(TASK)
Once you reach the line that holds "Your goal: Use" in the listing below, output it and every line after it through the line that holds "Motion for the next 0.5", word for word.

(DATA IN THIS EXERCISE)
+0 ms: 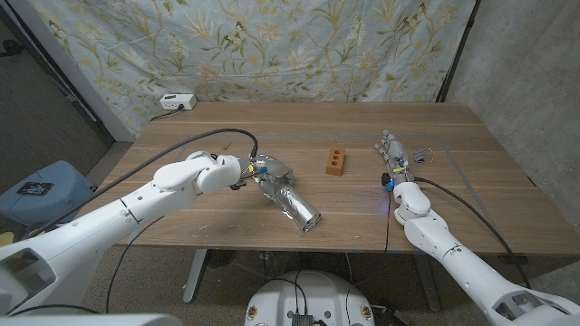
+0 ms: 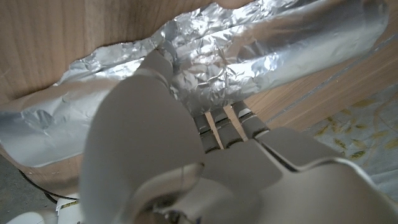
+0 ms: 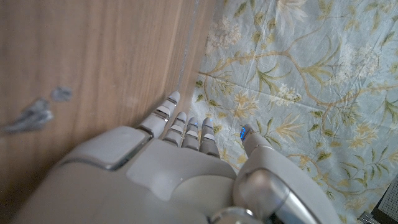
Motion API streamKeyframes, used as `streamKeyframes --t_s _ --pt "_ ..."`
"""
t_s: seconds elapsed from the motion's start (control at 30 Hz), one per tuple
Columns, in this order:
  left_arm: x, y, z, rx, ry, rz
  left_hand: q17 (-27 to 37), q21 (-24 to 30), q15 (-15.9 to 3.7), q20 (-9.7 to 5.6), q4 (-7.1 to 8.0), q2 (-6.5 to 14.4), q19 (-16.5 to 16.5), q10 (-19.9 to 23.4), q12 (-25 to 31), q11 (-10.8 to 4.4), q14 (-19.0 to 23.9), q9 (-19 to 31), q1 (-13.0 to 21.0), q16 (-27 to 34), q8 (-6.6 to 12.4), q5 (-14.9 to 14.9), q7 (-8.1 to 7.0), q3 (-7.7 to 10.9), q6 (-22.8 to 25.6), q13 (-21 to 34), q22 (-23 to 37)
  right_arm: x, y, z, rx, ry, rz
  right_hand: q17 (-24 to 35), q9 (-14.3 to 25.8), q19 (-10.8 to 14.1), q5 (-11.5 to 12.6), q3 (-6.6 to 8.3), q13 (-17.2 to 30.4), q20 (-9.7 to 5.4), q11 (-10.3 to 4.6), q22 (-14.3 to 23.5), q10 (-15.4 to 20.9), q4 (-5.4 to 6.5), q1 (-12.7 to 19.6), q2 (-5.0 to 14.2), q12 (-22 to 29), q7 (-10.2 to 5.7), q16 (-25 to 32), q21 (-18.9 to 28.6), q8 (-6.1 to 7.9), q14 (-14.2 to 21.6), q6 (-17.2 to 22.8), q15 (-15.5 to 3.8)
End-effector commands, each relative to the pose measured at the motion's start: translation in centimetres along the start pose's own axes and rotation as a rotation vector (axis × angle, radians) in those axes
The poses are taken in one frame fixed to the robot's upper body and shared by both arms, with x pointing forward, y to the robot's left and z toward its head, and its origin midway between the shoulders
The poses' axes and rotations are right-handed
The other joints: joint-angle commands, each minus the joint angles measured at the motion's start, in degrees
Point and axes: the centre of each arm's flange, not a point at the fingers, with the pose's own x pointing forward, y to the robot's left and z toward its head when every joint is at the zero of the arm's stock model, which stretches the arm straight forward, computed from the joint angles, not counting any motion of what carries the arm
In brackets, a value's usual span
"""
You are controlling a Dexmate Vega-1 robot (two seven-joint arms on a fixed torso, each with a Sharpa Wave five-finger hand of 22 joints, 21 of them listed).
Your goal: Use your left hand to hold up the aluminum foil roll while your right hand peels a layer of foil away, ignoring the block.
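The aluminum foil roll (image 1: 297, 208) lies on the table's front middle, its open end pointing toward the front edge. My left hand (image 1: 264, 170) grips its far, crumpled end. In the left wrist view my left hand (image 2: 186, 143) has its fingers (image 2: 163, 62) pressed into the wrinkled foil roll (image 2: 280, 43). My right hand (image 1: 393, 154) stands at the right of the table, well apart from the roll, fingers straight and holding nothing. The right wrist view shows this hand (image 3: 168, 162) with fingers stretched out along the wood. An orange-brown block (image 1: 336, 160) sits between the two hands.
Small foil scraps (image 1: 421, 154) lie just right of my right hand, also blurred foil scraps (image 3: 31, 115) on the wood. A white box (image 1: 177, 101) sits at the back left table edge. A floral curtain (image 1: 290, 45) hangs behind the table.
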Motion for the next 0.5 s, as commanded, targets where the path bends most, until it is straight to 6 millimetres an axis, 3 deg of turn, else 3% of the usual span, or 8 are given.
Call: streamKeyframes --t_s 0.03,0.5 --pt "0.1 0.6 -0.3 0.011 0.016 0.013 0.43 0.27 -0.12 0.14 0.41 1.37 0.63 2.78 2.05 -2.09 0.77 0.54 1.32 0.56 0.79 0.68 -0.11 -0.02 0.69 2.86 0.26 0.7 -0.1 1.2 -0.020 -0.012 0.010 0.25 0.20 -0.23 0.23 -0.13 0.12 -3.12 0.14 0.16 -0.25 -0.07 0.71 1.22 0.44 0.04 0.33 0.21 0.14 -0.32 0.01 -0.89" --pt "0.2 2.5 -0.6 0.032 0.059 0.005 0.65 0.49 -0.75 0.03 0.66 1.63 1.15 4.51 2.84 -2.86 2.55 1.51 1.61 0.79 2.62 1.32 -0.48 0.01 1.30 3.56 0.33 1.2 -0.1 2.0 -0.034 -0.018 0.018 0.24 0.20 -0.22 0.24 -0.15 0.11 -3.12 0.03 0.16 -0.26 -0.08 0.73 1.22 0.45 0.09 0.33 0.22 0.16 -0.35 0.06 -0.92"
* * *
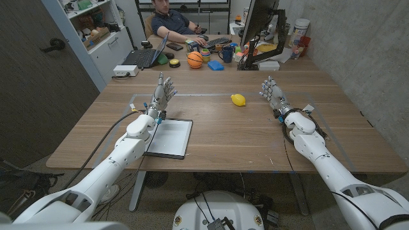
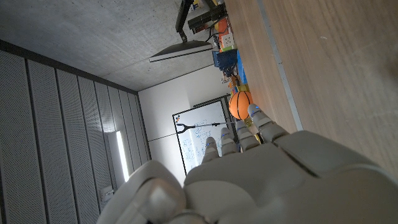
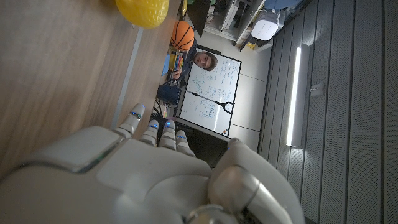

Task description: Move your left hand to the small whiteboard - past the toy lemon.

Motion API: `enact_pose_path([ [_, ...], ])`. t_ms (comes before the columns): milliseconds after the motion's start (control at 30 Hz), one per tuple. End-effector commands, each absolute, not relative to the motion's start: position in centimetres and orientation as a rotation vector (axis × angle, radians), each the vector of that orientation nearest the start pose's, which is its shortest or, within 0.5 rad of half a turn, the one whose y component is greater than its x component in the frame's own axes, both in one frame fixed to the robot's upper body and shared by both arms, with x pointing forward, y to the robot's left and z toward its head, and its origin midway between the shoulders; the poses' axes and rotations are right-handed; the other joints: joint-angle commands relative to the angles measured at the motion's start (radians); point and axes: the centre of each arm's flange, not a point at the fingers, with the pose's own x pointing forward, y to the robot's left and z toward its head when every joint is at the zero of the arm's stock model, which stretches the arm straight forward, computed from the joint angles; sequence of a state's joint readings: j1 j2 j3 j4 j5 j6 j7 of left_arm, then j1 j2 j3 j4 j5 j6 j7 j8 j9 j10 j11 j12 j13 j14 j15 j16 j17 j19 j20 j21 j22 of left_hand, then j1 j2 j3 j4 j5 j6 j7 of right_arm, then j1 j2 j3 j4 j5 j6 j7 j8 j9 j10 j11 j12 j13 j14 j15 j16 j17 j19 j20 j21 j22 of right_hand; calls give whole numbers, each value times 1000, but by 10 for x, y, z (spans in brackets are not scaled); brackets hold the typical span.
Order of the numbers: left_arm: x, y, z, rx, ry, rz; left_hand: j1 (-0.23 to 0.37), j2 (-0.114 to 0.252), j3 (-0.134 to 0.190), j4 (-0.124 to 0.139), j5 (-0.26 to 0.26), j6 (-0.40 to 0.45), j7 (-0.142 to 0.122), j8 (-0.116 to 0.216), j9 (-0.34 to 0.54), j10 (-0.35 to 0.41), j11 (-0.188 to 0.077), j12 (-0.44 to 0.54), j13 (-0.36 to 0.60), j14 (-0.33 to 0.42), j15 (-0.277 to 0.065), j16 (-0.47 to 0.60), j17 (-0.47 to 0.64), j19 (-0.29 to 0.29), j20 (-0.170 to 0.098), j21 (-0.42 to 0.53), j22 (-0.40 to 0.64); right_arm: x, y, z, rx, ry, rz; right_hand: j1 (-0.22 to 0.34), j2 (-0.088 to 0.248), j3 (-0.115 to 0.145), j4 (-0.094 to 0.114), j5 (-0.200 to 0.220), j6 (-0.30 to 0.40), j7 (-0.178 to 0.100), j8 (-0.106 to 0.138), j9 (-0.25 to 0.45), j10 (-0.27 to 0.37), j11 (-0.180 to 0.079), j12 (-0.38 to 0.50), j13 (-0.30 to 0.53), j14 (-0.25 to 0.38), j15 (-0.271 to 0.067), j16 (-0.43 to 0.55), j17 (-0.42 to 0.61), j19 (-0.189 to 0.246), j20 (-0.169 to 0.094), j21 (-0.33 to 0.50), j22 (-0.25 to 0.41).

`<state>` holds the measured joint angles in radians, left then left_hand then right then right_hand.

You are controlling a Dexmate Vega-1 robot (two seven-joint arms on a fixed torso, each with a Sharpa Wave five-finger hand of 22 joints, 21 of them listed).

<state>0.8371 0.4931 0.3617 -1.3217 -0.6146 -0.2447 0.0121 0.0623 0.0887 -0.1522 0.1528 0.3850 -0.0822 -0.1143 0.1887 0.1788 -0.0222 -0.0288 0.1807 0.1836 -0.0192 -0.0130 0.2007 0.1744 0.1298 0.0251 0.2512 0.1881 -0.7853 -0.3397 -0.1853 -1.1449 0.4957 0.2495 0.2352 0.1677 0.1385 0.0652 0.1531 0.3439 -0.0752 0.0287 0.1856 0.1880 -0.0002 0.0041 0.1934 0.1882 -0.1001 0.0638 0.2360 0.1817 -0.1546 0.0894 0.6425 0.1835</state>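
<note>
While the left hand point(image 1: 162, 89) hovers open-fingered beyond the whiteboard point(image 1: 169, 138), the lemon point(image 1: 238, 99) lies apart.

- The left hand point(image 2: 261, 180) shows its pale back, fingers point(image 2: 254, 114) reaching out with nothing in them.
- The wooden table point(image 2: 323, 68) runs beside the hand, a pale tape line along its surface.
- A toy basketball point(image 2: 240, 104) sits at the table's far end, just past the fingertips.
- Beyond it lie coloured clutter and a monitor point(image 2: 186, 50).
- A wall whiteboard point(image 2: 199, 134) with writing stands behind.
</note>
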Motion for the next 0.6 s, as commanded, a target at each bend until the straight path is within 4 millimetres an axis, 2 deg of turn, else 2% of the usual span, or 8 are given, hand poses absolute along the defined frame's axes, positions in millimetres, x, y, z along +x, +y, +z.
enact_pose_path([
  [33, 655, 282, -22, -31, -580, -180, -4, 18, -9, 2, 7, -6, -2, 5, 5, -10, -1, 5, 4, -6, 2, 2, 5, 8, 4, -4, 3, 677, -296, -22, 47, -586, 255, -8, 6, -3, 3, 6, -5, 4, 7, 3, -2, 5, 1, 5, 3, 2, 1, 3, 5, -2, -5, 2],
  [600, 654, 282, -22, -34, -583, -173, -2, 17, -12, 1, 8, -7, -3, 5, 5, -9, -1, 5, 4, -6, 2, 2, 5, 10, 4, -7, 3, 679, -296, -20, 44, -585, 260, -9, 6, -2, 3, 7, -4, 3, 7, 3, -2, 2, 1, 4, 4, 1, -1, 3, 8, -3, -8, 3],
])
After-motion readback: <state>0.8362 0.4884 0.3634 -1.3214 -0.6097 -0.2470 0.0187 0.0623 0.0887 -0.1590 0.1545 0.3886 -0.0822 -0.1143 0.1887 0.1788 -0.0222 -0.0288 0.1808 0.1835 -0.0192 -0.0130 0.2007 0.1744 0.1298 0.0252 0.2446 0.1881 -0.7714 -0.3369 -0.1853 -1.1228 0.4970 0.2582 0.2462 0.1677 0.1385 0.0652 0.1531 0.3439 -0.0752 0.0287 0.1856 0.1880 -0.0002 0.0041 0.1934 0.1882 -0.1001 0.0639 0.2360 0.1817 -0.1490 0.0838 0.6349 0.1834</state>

(SOLUTION FOR THIS EXERCISE)
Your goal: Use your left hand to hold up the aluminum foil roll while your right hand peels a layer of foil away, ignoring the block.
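The aluminum foil roll (image 1: 297, 208) lies on the table's front middle, its open end pointing toward the front edge. My left hand (image 1: 264, 170) grips its far, crumpled end. In the left wrist view my left hand (image 2: 186, 143) has its fingers (image 2: 163, 62) pressed into the wrinkled foil roll (image 2: 280, 43). My right hand (image 1: 393, 154) stands at the right of the table, well apart from the roll, fingers straight and holding nothing. The right wrist view shows this hand (image 3: 168, 162) with fingers stretched out along the wood. An orange-brown block (image 1: 336, 160) sits between the two hands.
Small foil scraps (image 1: 421, 154) lie just right of my right hand, also blurred foil scraps (image 3: 31, 115) on the wood. A white box (image 1: 177, 101) sits at the back left table edge. A floral curtain (image 1: 290, 45) hangs behind the table.
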Motion for the next 0.5 s, as commanded, targets where the path bends most, until it is straight to 6 millimetres an axis, 3 deg of turn, else 3% of the usual span, or 8 are given.

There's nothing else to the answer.